Donald Trump już w dniu zaprzysiężenia na 47. Prezydenta Stanów Zjednoczonych zaostrzył kurs wobec imigrantów. Podległe mu agencje ruszyły do akcji, urządzając łapanki na nieudokumentowanych. Wojsko i Departament Bezpieczeństwa Krajowego (DHS) zwiększyło zaangażowanie w deportacje, a nielegalni zaczęli trafiać do niesławnej bazy Guantanamo na Kubie. Na tym się jednak nie skończy.
Podległe DHS U.S. Immigration and Customs Enforcement (ICE) ogłosiło właśnie uruchomienie nowego ośrodka zatrzymań dla nielegalnych imigrantów. Agencja poinformowała o zawarciu porozumienia z właścicielem ośrodka Delaney Hill w Newark, NJ, czyli GEO Group, który służył w przeszłości jako centrum detencyjne dla nielegalnych.
W nowej placówce ICE znaleźć się może nawet 1200 łóżek dla zatrzymanych bez prawa pobytu w USA. To sześć razy więcej niż dostępnych jest w jedynym istniejącym dziś w New Jersey ośrodku w Elizabeth. - „Obiekt rozszerzy możliwości ICE w zakresie zatrzymań na północnym wschodzie, zwiększając zdolność agencji do zarządzania rosnącymi operacjami egzekwowania prawa i deportacji w regionie” – przyznali w komunikacie przedstawiciele ICE.

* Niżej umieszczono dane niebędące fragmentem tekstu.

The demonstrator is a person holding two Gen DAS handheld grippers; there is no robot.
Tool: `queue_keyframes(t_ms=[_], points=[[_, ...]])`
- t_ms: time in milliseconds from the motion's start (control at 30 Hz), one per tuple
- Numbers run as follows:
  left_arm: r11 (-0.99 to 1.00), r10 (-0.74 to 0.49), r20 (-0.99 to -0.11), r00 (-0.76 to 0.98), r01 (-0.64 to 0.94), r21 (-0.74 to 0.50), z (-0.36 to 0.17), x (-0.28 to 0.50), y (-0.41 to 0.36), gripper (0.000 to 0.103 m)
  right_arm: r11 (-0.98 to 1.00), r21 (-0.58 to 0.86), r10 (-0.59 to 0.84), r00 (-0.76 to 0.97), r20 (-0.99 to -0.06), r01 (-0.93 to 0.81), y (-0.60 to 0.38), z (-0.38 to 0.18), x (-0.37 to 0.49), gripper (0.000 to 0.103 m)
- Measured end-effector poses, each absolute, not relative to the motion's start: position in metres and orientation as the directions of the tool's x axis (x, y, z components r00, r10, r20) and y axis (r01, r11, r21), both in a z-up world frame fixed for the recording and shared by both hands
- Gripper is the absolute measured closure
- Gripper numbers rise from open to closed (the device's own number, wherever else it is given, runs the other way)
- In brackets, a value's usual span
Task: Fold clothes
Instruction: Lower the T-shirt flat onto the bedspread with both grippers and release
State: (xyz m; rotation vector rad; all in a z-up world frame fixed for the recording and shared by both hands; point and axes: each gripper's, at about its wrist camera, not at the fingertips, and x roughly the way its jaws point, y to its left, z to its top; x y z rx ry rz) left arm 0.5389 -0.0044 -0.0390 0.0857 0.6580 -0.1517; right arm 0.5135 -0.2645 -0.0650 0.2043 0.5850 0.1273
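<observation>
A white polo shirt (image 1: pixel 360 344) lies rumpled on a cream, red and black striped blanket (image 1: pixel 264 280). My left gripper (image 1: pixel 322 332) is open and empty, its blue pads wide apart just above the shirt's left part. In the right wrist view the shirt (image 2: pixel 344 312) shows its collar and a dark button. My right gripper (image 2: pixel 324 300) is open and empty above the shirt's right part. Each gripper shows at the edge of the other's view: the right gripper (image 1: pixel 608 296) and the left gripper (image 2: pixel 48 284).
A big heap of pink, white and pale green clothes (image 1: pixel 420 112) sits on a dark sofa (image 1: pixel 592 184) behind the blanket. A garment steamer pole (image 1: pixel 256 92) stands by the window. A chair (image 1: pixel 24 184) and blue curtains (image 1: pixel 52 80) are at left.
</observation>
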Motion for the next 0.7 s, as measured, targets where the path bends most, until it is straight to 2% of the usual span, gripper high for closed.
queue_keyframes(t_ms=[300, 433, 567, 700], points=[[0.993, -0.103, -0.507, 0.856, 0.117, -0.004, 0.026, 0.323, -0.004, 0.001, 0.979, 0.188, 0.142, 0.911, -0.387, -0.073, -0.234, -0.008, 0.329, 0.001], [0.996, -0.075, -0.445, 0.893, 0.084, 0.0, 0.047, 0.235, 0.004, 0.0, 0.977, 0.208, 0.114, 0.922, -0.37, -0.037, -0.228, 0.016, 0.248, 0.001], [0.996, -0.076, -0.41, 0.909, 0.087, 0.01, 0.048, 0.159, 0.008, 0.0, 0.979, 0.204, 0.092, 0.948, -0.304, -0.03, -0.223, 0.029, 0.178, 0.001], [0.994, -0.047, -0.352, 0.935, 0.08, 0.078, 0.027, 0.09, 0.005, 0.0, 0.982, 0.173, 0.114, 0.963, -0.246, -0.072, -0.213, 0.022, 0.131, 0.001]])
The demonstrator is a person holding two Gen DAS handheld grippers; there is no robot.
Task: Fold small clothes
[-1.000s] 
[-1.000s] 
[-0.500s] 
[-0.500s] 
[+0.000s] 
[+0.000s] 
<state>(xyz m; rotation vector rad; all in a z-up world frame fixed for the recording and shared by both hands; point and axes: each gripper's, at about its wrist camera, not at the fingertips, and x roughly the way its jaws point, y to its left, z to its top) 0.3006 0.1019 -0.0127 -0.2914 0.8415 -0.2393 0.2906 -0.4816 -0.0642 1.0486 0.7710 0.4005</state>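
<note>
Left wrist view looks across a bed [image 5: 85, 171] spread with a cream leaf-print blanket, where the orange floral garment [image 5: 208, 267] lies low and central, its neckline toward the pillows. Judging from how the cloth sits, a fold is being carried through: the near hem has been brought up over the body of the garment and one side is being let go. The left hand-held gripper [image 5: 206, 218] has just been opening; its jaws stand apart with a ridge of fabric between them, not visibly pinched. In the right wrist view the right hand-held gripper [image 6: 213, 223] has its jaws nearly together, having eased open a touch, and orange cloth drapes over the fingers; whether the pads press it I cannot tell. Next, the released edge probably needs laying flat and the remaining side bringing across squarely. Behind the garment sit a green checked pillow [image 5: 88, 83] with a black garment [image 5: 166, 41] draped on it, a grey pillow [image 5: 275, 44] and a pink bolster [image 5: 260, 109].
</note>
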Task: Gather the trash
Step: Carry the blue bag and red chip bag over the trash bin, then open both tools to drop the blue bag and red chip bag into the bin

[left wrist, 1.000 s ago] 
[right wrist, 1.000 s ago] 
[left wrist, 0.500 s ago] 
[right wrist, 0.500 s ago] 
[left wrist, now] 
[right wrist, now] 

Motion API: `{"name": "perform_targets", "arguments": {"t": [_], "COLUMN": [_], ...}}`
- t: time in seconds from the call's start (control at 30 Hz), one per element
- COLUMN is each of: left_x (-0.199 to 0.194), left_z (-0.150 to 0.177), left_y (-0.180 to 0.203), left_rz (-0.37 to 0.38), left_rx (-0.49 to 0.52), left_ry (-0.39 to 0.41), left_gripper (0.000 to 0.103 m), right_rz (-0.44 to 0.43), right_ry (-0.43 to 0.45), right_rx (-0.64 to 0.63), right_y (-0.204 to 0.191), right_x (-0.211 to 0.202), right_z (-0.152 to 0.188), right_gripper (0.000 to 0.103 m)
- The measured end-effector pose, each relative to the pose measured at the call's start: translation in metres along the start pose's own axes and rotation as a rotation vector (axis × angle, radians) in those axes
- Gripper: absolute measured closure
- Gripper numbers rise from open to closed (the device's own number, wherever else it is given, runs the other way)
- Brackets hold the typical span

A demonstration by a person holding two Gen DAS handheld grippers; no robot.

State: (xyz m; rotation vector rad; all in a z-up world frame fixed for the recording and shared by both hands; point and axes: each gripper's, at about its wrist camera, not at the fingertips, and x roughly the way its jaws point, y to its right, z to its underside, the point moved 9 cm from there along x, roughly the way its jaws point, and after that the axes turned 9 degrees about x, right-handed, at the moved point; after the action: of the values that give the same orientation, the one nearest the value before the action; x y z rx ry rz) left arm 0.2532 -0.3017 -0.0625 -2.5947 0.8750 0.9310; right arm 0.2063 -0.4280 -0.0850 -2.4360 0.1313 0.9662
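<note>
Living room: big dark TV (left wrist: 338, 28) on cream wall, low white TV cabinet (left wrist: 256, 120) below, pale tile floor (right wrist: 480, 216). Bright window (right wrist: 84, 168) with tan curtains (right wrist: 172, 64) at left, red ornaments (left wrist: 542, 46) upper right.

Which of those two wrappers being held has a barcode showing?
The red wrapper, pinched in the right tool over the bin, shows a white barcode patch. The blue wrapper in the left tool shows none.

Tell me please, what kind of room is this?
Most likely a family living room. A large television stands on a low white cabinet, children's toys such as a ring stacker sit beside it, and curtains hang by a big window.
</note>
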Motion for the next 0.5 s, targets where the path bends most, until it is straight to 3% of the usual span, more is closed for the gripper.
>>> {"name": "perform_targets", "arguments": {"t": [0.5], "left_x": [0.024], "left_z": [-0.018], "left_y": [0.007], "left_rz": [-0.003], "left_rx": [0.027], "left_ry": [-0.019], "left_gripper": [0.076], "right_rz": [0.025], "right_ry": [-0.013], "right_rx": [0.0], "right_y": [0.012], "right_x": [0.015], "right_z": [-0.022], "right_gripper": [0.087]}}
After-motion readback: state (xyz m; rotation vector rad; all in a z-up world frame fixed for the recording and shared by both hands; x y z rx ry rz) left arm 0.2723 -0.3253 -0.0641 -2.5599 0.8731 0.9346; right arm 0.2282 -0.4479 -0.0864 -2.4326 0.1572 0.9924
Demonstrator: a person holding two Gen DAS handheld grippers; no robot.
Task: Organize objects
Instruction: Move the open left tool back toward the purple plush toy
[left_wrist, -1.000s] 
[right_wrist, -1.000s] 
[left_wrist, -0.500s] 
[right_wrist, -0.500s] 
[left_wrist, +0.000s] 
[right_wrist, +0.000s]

Agencja nie poinformowała kiedy nowa placówka zostanie otwarta. - Ten ośrodek zatrzymań jest pierwszym, który zostanie otwarty pod rządami nowej administracji - powiedział pełniący obowiązki dyrektora ICE Caleb Vitello. Zachwalał też lokalizację w pobliżu międzynarodowego lotniska, która usprawni logistykę i procedowanie z zatrzymanymi „gdy realizujemy mandat prezydenta Trumpa do aresztowania, zatrzymania i usunięcia nielegalnych cudzoziemców z naszych społeczności".